Tuesday, June 21, 2011

Four Concerts. Four Days. Day Four.

I realise now that I forgot to post day four of my amazing Four Concerts in Four Days adventure. Here it is.

Hugh Lane Gallery: Celebrating Bartok
The Mercantile: Alan McGee v. The Jimmy Cake

Too make up the numbers, I had to go to two concerts on the Sunday. First up was a trip to the Hugh Lane for a midday concert billed as Celebrating Bartok. This gave us three pieces for piano and violin – Bela Bartok's Sonata for Violin and Piano No. 2 enveloped by two pieces composed by Irish jazzer Ronan Guilfoyle. It was all great*.

That evening I was off to concert featuring popular local band The Jimmy Cake followed by DJing from former Creation records supremo Alan McGee, the man who gave the world Oasis (thanks Alan). This was on in a venue I was not familiar with, so I made contact with the young gentleman friend of a a Jimmy Cake member, learning from him that they would be coming onstage at around 9.30 pm.

When we arrived down at the venue at something like 9.10 there was tumbleweed blowing through it, and only the presence of Alan McGee himself at a table convinced me that we were not in the wrong place. The Jimmy Cake's appeal is becoming more selective, I thought. However, it turned out that scheduling had gone awry and everything was going to be happening a bit later than expected.

So it was that almost at 9.30 pm the first act came on – an English singer songwriter whose name we did not initially catch… could it be that we were in the presence of Creation sensation Mischka? Actually, no, it was some geezer called Craig Walker, and was not playing cod reggae tunes. I am a bit suspicious of singer songwriters, but Mr Walker seemed a bit more appealing than most, for all that members of the second support act and their entourage kept talking loudly through his short set.

The second support were in fact some fellows called The Vagabonds. They seem to have been from somewhere in Ireland other than Dublin. In appearance they looked a bit like they were a late 80s Creation band who somehow found themselves propelled forward to 2011. In musical terms, they were punky and maybe a bit shambolic. I thought possibly they showed potential, but they should do something about the shouty tuneless vocals. I was also fascinated by how one song ended with a shouted refrain of "The Workers! United! Will Never Be Defeated!" It was the 1st of May, so maybe this was their tribute to the Working Man.

And then The Jimmy Cake. I have not seen these guys in an age, so I was struck by how much they have changed. For one thing, they seem to have shed some more members, and are now a miniscule seven piece. They also seem to have changed their musical orientation, possibly based on which people have dropped from the band. While they still retain clarinet and trumpet for some tracks, they seem a lot more keyboardy and percussive now, albeit in a way that combines with guitars and suchlike. Their broader sound seems a lot more motorik, calling to mind Steve Reich or Neu! (or the Knack's 'My Sharona') far more than would previously have been the case with the band.

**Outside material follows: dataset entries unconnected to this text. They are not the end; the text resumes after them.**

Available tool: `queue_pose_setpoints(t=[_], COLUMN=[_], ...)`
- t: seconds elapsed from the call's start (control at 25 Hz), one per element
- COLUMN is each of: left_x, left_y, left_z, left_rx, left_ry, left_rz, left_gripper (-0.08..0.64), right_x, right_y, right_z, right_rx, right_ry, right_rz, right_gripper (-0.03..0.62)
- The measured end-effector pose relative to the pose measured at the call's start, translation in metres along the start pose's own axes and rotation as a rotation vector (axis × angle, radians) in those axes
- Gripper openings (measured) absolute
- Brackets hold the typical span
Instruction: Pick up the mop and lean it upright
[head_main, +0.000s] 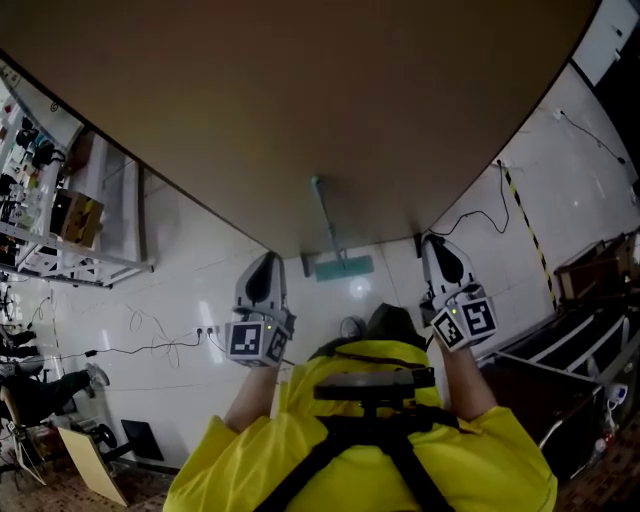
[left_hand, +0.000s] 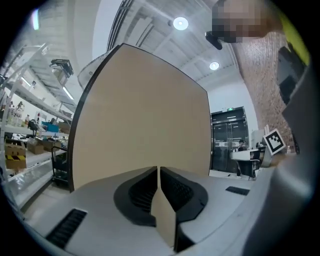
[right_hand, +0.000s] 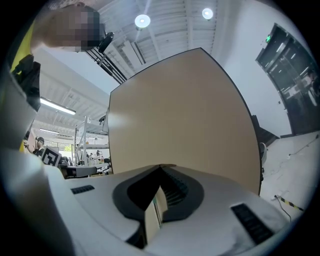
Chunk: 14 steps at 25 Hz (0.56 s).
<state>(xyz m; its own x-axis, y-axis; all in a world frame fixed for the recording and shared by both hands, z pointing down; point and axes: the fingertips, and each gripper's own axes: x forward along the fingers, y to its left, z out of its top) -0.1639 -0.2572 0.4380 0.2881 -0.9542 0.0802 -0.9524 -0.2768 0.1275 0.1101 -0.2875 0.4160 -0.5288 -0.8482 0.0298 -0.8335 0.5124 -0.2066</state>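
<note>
Mop (head_main: 338, 262) looks already leaned: handle up the brown panel (head_main: 300, 100), teal head on the tiled floor (head_main: 190, 270). Left gripper (head_main: 266, 264) and right gripper (head_main: 439, 247) are both closed on nothing, apart from it. Next, probably, just back off without knocking it.

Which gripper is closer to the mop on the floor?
Left, it seems. In the head view the left gripper is just left of the mop; the right gripper is farther off on its right side.

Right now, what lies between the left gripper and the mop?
Nothing: in the head view only bare white floor shows between the left gripper and the mop.
</note>
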Motion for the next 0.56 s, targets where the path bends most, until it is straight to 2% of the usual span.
queue_pose_setpoints(t=[0.2,0.56], left_x=[-0.005,-0.011], left_y=[0.01,0.007], left_z=[-0.019,-0.016], left_rx=[0.006,-0.003], left_ry=[0.041,0.042], left_rz=[0.031,0.047], left_gripper=[0.025,0.025], right_x=[0.0,-0.002], right_y=[0.01,0.013], right_z=[-0.004,-0.006], right_rx=[0.001,-0.012], right_ry=[0.004,0.019], right_rz=[0.028,0.048], right_gripper=[0.008,0.008])
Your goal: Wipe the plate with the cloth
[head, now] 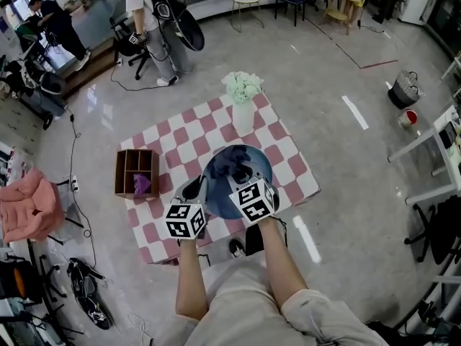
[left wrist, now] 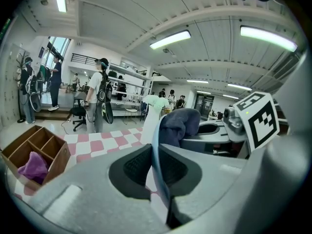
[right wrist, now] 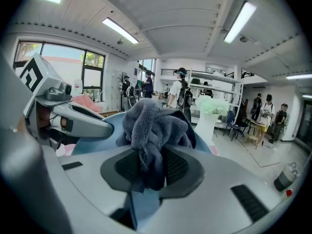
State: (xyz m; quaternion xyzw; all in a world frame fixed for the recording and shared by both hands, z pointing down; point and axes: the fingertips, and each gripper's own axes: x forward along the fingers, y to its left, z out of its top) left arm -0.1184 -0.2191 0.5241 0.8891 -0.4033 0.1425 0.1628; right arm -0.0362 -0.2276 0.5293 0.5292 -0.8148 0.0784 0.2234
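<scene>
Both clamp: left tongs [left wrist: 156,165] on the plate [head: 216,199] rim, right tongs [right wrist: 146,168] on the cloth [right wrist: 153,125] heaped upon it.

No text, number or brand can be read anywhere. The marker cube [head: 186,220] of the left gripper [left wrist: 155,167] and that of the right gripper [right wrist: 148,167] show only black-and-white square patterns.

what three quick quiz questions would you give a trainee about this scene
1. True or false: the left gripper is shut on the rim of the round blue plate.
2. What does the right gripper hold? A a yellow sponge; B the dark grey-blue cloth; C nothing.
3. Fill in: the rag in the brown wooden divided box is ____.

Key: 1 true; 2 B; 3 purple.
</scene>
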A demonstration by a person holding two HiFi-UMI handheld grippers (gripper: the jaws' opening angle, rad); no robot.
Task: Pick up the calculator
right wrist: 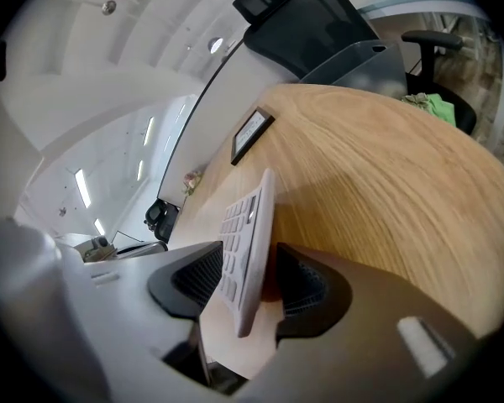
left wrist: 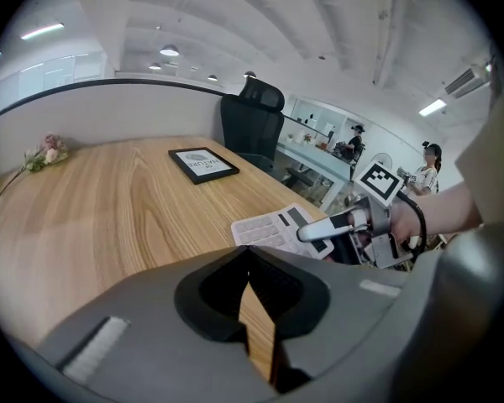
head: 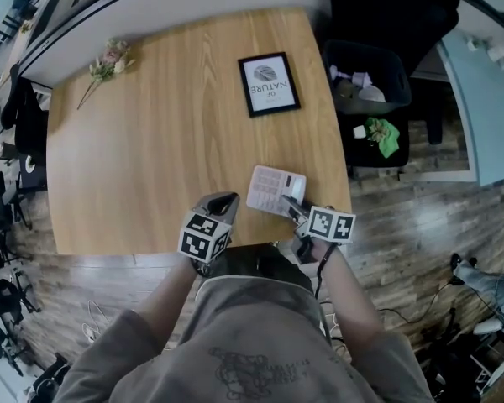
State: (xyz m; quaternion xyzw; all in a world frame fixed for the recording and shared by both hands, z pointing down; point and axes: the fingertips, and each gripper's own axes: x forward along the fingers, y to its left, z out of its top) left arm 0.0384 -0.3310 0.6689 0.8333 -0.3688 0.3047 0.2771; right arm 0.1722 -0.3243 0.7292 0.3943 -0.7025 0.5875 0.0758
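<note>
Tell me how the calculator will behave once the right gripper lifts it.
The calculator looks thin and rigid, so it should stay flat, not sag. The right gripper has it by one end, so the far end may pivot down. Its smooth case could slip, though the ribbed fingers likely help.

Open tabletop (head: 164, 149) between frame (head: 269, 84) and flowers (head: 109, 60)
</note>
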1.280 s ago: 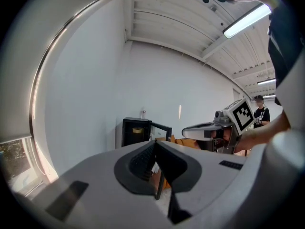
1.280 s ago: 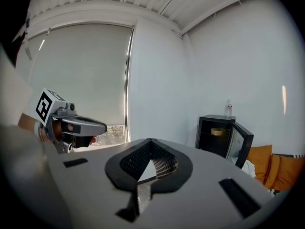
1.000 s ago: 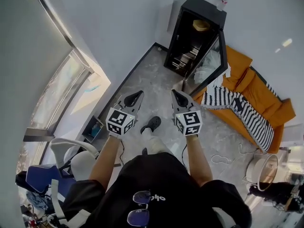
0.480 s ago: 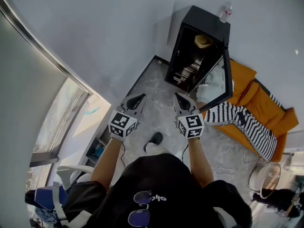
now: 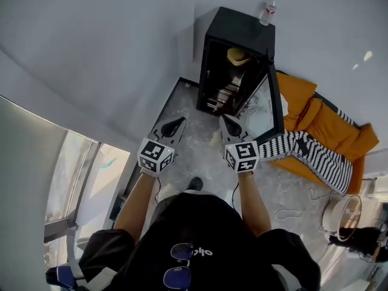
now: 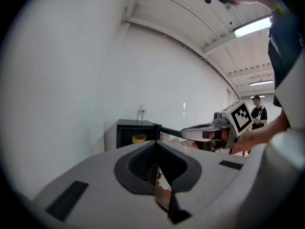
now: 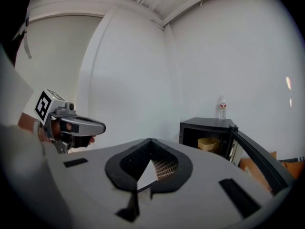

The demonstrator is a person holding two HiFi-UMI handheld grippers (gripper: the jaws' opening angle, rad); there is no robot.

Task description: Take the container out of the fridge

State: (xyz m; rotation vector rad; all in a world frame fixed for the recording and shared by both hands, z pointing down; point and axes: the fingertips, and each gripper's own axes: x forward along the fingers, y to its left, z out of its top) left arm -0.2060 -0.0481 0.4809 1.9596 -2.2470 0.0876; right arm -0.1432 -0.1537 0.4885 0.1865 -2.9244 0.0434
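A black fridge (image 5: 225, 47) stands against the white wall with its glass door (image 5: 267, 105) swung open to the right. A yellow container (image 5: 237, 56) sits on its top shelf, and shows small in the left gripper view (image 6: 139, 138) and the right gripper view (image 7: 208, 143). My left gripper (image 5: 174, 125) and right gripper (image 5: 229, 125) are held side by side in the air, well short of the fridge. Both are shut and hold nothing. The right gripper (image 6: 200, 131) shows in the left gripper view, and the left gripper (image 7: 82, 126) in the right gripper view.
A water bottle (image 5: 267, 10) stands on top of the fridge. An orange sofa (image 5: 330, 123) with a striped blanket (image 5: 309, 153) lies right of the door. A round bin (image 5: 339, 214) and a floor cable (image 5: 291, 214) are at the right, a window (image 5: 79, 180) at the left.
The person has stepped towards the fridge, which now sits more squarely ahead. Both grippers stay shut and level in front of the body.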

So I liked the Cake's new direction and would encourage people to check them out. I reckon that their old fans would be sufficiently forward thinking not to be put off by the new sound, while people who have hitherto proved resistant to the band's charms might find the new full-on Jimmy Cake more to their taste.

After the bands some geezer did a bit of DJing, and then Alan McGee took over. His playing was a bit hit and miss – great to hear The Hives and some of the other tunes, but there really is no call to be playing music by Oasis in public. Furthermore, while I love the Beatles as much as the next man, McGee's playing them something like five or six times in the hour and a half we saw of him was a bit wearing.

That ends my four gigs in four days.

*Displaying the incisive commentary that has me on the guest list for every musical event that requires subtle and descriptive analysis.